Here's a new one: The Brooklyn Nets 'haven't spent enough money?'

Debby Wong-USA TODAY Sports

In a summer in which the Brooklyn Nets have mostly been praised for their aggressive offseason, there have been few NBA scribes who believe that the team didn't have a winning summer, which is certainly something that we can debate and then conclude, "we'll find out in June, won't we?"

One argument we haven't heard much this summer, if at all, is that the Nets and their near $200 million payroll (give or take, when you include the tax money owed) isn't high enough.

Enter Bill Ingram of HoopsWorld who wonders on paper whether or not the Nets did enough this summer to improve their team, after bringing in Paul Pierce, Kevin Garnett, Jason Terry, Andrei KirilenkoShaun Livingston and Alan Anderson.

Ingram's theory is that while the Nets are likely a Top-4 team in the Eastern Conference, they just don't have the closer (or closers) that teams like the Miami Heat, Indiana Pacers and Chicago Bulls have. He uses the Clutch metric, I think, which is defined as a player's performance in the final fives minutes of a game when his team is either winning or losing by five points or fewer.

He writes:

Three minutes left, Nets down five… who wins the game for them? Contenders have an answer to that question, and four other Eastern Conference teams have at least one sure-fire answer. For Miami it’s LeBron James and Dwyane Wade; for Indiana it’s Paul George and Danny Granger; for Chicago it’s Derrick Rose and a nice combination of Luol Deng and Joakim Noah. The Knicks even have a better answer, with Carmelo Anthony ranking as the seventh-best clutch player in the NBA.
That’s $102.2 million in payroll, some $80 million in tax and still no one to reliably deliver when the Nets need a basket in crunch time?

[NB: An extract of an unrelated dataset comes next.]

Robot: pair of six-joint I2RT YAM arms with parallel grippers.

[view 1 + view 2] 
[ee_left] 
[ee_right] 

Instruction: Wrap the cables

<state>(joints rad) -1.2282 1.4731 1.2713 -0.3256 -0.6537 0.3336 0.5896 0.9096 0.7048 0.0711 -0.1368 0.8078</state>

Ingram notes that with his metric, Deron Williams ranked 56th in clutch delivery, Joe Johnson was 31st and while Brook Lopez was 12th, he notes that the Nets lost 67 percent of their games that were decided in the final five minutes.

There are a few issues with what Ingram uses to determine clutch, because these numbers just don't seem to be correct.

First, the 67 percent statistic is completely wrong. Like, dead wrong. He phrases it as such: "the Nets still lost 67 percent of their games that were decided in the final five minutes." Wrong.

According to NBA.com/stats, the Nets were 26-14 in Clutch situations, giving them a .650 winning percentage -- which was the third best in the NBA, behind only the Miami Heat and the San Antonio Spurs.

As for Joe Johnson, our own Reed Wallach pointed out in his profile of Johnson that the Nets guard hit 10-of-13 shots with the game closer than five points and less than a minute remaining; 9-of-10 with the game closer than three points and 4-of-4  in the final 10 seconds when the margin is 3 points or fewer. Ben Couch of the Nets also notes that Johnson was tied for 9th in scoring with James Harden in clutch situations in the final two minutes of games.

One interesting note, while Johnson was 9th, his new teammate Kevin Garnett finished 10th and Paul Pierce was 12th. As for Williams, yes, he had shooting issues in clutch situations, but as Nets fans know, he was deadly from the free-throw line, hitting over 90 percent of his free throws in the final five minutes of clutch games -- he was third in the NBA in free throws made in the Clutch. Williams also finished with a 23-14 record (.622) in the clutch, which, well, isn't all that bad, right?

It can all get a little complicated, because numbers can fluctuate when you move clutch minutes from five down to -- what some could argue is a more solid indicator of clutch-ness -- two minutes, but one thing we do know is that the Nets were good in the clutch. And so too, for that matter, were the newest Nets, Paul Pierce and Kevin Garnett.

Could they use upgrades and would spending more money help? Sure, I suppose you can make that argument for any team -- who is perfect, right? But one could also argue that saying the Bulls have a more clutch roster because of Derrick Rose (an unknown, still) and the Pacers will be better this season with a healthy Danny Granger (who played a total of 67 games over the last two seasons), that seems to be crediting the "what if" while discrediting the "what actually was."